* What the task asks
When you reach a picture, leave it out; output everything else in the records exactly.

* Extracted entries
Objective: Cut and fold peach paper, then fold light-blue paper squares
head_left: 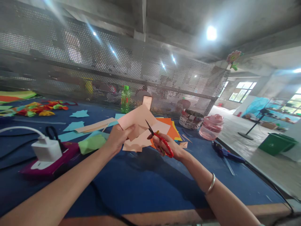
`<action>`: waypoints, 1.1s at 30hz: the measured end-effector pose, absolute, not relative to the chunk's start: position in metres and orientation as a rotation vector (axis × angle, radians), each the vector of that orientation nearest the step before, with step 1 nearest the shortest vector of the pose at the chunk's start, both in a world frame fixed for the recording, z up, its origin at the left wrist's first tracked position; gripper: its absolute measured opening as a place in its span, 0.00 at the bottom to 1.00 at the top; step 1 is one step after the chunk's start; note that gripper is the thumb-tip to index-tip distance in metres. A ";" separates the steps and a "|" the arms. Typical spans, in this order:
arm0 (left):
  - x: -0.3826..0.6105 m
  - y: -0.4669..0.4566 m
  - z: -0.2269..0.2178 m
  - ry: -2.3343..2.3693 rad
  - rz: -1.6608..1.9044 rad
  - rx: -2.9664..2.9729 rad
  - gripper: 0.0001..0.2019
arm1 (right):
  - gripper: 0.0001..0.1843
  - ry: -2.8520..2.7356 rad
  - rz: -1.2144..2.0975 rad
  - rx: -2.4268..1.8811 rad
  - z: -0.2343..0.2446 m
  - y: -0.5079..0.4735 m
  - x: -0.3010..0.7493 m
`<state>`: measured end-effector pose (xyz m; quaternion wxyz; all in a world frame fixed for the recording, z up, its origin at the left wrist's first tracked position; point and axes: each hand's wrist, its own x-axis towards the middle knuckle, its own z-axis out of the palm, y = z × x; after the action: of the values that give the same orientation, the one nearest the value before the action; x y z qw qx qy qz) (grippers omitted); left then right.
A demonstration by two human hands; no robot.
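Observation:
My left hand (118,136) is closed on a sheet of peach paper (137,121), holding it up above the blue table (145,185). Its thumb presses on the sheet's lower left part. My right hand (168,147) grips red-handled scissors (160,139) by the loops. The open blades point up and left and meet the right edge of the peach paper. More peach and orange paper (168,125) lies on the table just behind the hands. A metal bangle (211,183) is on my right wrist.
A white charger (45,149) on a magenta box (50,163) sits at left with cables. Coloured paper scraps (35,108) lie far left. A green bottle (125,99), woven basket (190,119), pink jar (211,127) and blue glue gun (224,153) stand behind and right. Perforated metal screen behind.

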<state>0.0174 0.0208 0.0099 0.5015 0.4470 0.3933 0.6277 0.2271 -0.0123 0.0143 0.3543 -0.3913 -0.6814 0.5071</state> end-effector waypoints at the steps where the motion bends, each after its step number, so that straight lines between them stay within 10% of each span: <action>1: 0.018 0.020 0.010 0.943 1.514 1.086 0.27 | 0.32 -1.760 1.310 -1.012 0.014 -0.012 0.227; 33: 0.021 0.014 0.020 0.937 1.503 1.018 0.25 | 0.23 -1.699 1.325 -1.129 0.007 -0.004 0.229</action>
<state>0.0210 0.0145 0.0200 0.5224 0.4249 0.3910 0.6273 0.2289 -0.0039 0.0073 0.3472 -0.4352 -0.6550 0.5109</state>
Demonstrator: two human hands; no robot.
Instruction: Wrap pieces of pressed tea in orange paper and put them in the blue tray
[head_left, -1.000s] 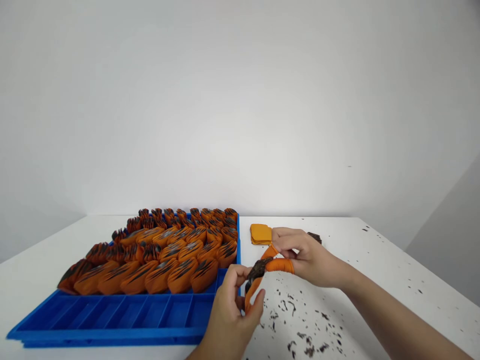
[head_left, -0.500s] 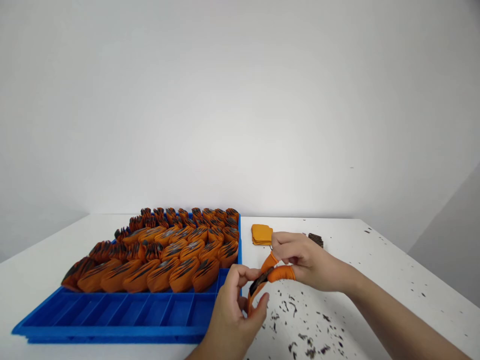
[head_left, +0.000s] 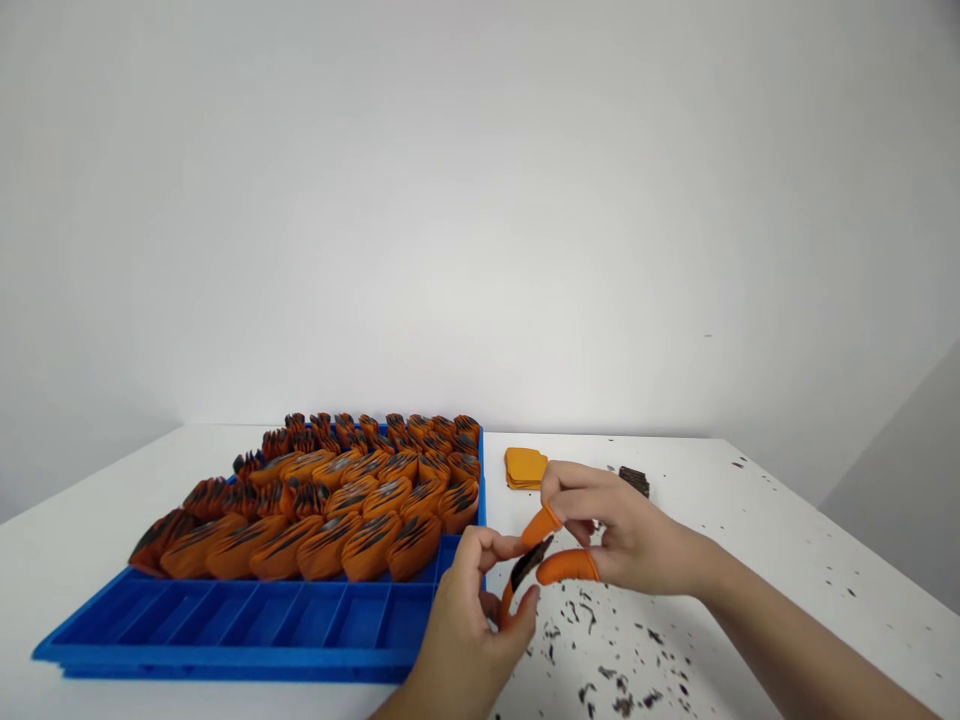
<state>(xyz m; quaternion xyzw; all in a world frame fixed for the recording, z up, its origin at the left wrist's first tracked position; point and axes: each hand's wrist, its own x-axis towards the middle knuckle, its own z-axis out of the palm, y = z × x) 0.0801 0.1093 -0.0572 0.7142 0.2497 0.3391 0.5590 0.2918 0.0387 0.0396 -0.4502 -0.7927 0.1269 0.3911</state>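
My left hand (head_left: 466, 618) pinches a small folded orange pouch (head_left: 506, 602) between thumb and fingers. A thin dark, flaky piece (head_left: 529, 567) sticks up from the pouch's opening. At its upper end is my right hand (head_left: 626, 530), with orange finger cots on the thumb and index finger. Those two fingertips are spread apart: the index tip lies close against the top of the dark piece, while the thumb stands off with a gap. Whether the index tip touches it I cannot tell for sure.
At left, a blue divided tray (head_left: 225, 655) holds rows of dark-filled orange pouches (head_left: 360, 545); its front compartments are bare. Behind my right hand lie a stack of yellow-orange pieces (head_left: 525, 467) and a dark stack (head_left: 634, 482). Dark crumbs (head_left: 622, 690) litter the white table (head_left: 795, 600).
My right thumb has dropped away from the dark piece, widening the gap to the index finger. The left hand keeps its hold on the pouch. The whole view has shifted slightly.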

* Response to this task
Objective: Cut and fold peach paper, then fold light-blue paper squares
head_left: 
`<action>`: waypoints, 1.1s at 30hz: the measured end-effector pose, absolute, not relative to the chunk's start: position in metres and orientation as a rotation vector (axis × angle, radians), each the vector of that orientation nearest the step before, with step 1 nearest the shortest vector of the pose at the chunk's start, both in a world frame fixed for the recording, z up, its origin at the left wrist's first tracked position; gripper: its absolute measured opening as a place in its span, 0.00 at the bottom to 1.00 at the top; step 1 is one step after the chunk's start; note that gripper is the thumb-tip to index-tip distance in metres. A ";" separates the steps and a "|" the arms. Typical spans, in this order:
arm0 (left):
  - x: -0.3826..0.6105 m
  - y: -0.4669..0.4566 m
  - z: -0.2269..0.2178 m
  - ry: -2.3343..2.3693 rad
  - rz: -1.6608..1.9044 rad
  - rx: -2.9664..2.9729 rad
  - gripper: 0.0001..0.2019
arm1 (right):
  - gripper: 0.0001..0.1843
  - ry: -2.8520..2.7356 rad
  - rz: -1.2144..2.0975 rad
  - rx: -2.4268..1.8811 rad
  - z: -0.2343..0.2446 m
  - y: -0.5079..0.4735 m
  - x: -0.3010..0.7493 m
`<state>`: measured end-effector pose (xyz m; quaternion wxyz; all in a world frame fixed for the recording, z up, its origin at the left wrist's first tracked position; point and axes: each hand's wrist, its own x-axis towards the middle knuckle, its own z-axis out of the palm, y = z × x; after the action: of the values that give the same orientation, the one nearest the value before the action; x y z qw qx qy qz) (grippers omitted); left then right.
A demonstration by two human hands; no robot.
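Observation:
My left hand (118,136) is closed on a sheet of peach paper (137,121), holding it up above the blue table (145,185). Its thumb presses on the sheet's lower left part. My right hand (168,147) grips red-handled scissors (160,139) by the loops. The open blades point up and left and meet the right edge of the peach paper. More peach and orange paper (168,125) lies on the table just behind the hands. A metal bangle (211,183) is on my right wrist.
A white charger (45,149) on a magenta box (50,163) sits at left with cables. Coloured paper scraps (35,108) lie far left. A green bottle (125,99), woven basket (190,119), pink jar (211,127) and blue glue gun (224,153) stand behind and right. Perforated metal screen behind.
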
<state>0.0174 0.0208 0.0099 0.5015 0.4470 0.3933 0.6277 0.2271 -0.0123 0.0143 0.3543 -0.3913 -0.6814 0.5071</state> end-effector waypoints at the steps where the motion bends, each after its step number, so that straight lines between them stay within 10% of each span: <action>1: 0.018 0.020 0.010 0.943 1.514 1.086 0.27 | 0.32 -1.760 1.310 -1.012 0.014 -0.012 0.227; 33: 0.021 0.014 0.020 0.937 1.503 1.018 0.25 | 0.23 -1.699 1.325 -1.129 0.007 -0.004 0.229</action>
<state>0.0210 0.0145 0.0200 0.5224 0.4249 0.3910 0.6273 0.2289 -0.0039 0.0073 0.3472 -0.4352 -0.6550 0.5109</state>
Demonstrator: two human hands; no robot.
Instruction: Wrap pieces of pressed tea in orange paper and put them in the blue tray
[head_left, -1.000s] 
[head_left, -0.500s] 
[head_left, +0.000s] 
<state>(xyz m; quaternion xyzw; all in a world frame fixed for the recording, z up, its origin at the left wrist's first tracked position; point and axes: each hand's wrist, its own x-axis towards the middle knuckle, its own z-axis out of the palm, y = z × x) 0.0801 0.1093 -0.0572 0.7142 0.2497 0.3391 0.5590 0.2918 0.0387 0.0396 -0.4502 -0.7927 0.1269 0.3911</state>
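My left hand (head_left: 466, 618) pinches a small folded orange pouch (head_left: 506, 602) between thumb and fingers. A thin dark, flaky piece (head_left: 529, 567) sticks up from the pouch's opening. At its upper end is my right hand (head_left: 626, 530), with orange finger cots on the thumb and index finger. Those two fingertips are spread apart: the index tip lies close against the top of the dark piece, while the thumb stands off with a gap. Whether the index tip touches it I cannot tell for sure.
At left, a blue divided tray (head_left: 225, 655) holds rows of dark-filled orange pouches (head_left: 360, 545); its front compartments are bare. Behind my right hand lie a stack of yellow-orange pieces (head_left: 525, 467) and a dark stack (head_left: 634, 482). Dark crumbs (head_left: 622, 690) litter the white table (head_left: 795, 600).
My right thumb has dropped away from the dark piece, widening the gap to the index finger. The left hand keeps its hold on the pouch. The whole view has shifted slightly.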

The required answer is now complete.